» TASK INSTRUCTIONS: From the listing below, count the lines that contain the string "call", then state only that number.

» DATASET SECTION:
+-------+

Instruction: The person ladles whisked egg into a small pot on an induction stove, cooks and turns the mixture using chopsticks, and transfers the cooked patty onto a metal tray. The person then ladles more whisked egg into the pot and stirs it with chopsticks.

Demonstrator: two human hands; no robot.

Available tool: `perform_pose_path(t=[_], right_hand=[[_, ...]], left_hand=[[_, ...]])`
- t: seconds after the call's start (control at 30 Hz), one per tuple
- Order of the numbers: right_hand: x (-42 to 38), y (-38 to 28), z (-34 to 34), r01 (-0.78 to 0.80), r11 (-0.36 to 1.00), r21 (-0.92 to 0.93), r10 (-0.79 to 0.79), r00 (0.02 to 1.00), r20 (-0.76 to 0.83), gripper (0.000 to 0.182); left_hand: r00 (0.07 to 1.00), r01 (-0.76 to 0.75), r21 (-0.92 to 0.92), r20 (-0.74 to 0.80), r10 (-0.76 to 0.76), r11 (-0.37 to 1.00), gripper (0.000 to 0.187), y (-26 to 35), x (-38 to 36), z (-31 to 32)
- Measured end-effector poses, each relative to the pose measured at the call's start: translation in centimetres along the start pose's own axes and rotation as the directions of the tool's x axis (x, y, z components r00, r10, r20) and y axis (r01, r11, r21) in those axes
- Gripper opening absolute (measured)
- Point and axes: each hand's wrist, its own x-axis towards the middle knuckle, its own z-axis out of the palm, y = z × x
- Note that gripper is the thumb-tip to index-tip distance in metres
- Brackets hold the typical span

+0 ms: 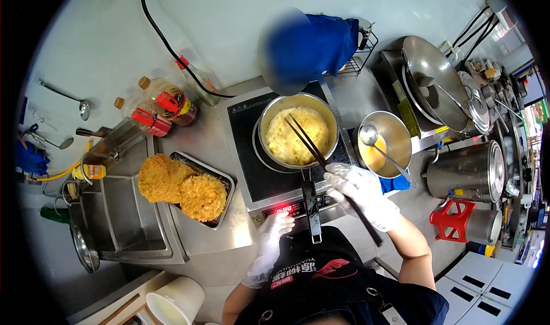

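Head view: the right hand (362,196), in a white glove, is closed around dark chopsticks (314,150). The glove hides their middle, and the food (285,142) may cover their tips. The left hand (275,229), also gloved, grips nothing visible; whether it touches the hob's front edge is unclear. A blurred disc hides part of a blue cloth (338,41) at the surface's (200,239) far edge, and the camera's dark rim cuts off the outer corners. The chopsticks' long axis slants from the pot, far left, to the near right, past the surface's front edge. The pot (298,100) sits on the hob (244,130), mid-surface, its handle (311,213) pointing toward the wearer.
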Motion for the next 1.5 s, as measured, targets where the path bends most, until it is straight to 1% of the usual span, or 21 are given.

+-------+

» OUTPUT BELOW: 2